AURORA, COLORADO — The black monopole macro sites and gray small cells went up easily, the architecture shifting seamlessly from LTE to non-standalone 5G New Radio and then to standalone 5G. It’s just that easy –when all the network elements are miniature, plastic versions of the real thing, neatly labeled and board-game-sized.
During a session at the Competitive Carriers Association’s Mobile Carriers Show this week, attendees had a chance to get their hands on small-scale network models to take a “hands-on” approach to the real-life implications that the transition to 5G will have on cellular network architecture.
Mark Harms, senior consultant – technology for business at Award Solutions, paced the room, explaining the changes that cellular operators will have to navigate over the coming years.
“I’m not suggesting deploy now,” Harms told the audience. “I’m suggesting — learn.”
Each carriers’ specific situation depends on several factors, he said, including their spectrum holdings, when they purchased their LTE radios (some recently introduced models can support both 4G and 5G) and which vendors they use. The intermediate step to Nonstandalone 5G — which is the first 5G implementation that most large carriers are planning and starting deployment on — probably won’t get carriers all the way to the ultra-low latencies and ultra-high connection densities that Standalone will, Harms noted, although he added that “there are use cases that I think this is still useful for.” If smaller network operators have millimeter wave spectrum, they are more likely to be able to gain some of the latency and high throughput benefits, he added.
Much like the broader industry conversation around 5G has focused on potential use cases, Harms urged CCA member companies to figure out what use cases they want to support, and use that as a basis for their network plans.

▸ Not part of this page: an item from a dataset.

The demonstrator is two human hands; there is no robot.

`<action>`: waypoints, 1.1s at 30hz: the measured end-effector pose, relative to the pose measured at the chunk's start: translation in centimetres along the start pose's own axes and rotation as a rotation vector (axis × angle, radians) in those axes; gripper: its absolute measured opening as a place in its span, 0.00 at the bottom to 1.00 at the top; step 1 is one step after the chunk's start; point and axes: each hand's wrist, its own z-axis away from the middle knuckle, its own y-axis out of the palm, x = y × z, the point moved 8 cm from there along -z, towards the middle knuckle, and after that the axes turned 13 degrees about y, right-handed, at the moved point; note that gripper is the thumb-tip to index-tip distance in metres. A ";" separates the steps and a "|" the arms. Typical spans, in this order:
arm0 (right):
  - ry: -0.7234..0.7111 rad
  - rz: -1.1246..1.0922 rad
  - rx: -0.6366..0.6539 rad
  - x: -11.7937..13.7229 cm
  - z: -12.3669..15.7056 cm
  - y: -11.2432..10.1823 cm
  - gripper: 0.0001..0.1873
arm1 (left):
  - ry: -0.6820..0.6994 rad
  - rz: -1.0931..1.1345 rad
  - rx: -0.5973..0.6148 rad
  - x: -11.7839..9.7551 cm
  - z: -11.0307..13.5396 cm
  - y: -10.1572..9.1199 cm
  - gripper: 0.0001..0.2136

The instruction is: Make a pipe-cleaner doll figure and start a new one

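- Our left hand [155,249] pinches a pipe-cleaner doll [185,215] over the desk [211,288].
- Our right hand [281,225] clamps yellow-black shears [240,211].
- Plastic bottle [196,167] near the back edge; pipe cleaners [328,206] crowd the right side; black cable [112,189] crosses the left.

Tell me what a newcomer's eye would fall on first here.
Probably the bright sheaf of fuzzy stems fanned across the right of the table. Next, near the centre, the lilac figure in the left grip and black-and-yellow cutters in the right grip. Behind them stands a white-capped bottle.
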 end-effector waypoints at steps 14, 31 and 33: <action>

“There are lots of radio network architecture decisions that have to be made depending on use case,” he said. First, network operators should figure out what problems they are trying to solve for, then move on to what the right applications are, who needs it and where they can start with small deployments to learn the lessons that they need to. But he warned against buying equipment now that is not upgradeable to 5G — and he also said that if smaller carriers have not yet started their transition to virtualized networks, they need to get there in order to have the foundation for 5G.

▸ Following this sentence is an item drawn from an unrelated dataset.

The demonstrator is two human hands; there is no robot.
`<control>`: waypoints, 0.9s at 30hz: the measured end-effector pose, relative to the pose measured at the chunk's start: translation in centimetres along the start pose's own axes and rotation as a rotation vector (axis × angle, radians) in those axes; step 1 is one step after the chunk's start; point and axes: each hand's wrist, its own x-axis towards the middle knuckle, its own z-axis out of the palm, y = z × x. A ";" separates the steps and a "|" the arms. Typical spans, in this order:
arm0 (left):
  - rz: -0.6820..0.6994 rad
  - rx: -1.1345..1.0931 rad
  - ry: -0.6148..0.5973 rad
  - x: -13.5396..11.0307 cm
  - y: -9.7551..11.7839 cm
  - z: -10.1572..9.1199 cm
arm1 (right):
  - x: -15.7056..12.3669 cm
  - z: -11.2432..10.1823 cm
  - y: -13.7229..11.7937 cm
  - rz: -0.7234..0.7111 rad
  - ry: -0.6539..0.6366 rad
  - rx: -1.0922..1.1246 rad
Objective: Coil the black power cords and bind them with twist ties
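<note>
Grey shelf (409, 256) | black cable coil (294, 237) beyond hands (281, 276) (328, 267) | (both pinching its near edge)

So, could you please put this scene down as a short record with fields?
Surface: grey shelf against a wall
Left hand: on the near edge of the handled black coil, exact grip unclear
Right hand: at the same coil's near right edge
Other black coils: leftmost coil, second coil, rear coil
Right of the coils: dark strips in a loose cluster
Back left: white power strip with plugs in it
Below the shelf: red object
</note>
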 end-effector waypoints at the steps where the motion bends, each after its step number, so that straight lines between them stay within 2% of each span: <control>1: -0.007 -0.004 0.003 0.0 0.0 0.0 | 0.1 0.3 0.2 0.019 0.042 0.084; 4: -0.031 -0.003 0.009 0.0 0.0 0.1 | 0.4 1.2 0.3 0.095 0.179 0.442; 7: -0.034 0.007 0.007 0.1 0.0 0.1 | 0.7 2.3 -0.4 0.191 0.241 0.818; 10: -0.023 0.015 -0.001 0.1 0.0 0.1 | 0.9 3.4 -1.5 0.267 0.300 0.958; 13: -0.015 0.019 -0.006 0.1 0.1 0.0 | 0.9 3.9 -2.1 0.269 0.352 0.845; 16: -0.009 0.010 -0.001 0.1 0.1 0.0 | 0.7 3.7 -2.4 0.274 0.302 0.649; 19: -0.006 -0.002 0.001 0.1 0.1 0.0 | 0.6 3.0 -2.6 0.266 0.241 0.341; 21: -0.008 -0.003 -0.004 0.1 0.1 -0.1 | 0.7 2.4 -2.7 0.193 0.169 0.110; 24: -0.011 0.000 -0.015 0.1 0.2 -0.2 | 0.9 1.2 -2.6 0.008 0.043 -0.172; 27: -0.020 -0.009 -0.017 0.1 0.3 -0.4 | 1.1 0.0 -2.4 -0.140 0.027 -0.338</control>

“Don’t put it off — start thinking, planning and preparing,” Harms said.
A more aggressive take came from a later panel on spectrum strategies, where the discussion shifted more in the direction of 5G offersing a chance for rural operators to be in near-lock-step with launches of the larger carriers. Smaller, rural operators should also be tracking which national carrier has holdings in the same bands that they do and their 5G device development, which will drive the overall equipment and device ecosystem that they have access to, said Nokia’s David Fritz, senior consulting engineer.
“I don’t think the rural guys should wait for 5G, especially with some of the functionality that we’re bringing in, like dynamic spectrum sharing which basically enables you to simultaneously operate 4G and 5G on the existing equipment,” said Ericsson North America’s GS Sickand, CTO for regional carriers. “You need to make the decision, when do you want to be competitive with some of the Tier Ones who are going to over-build and provide services?”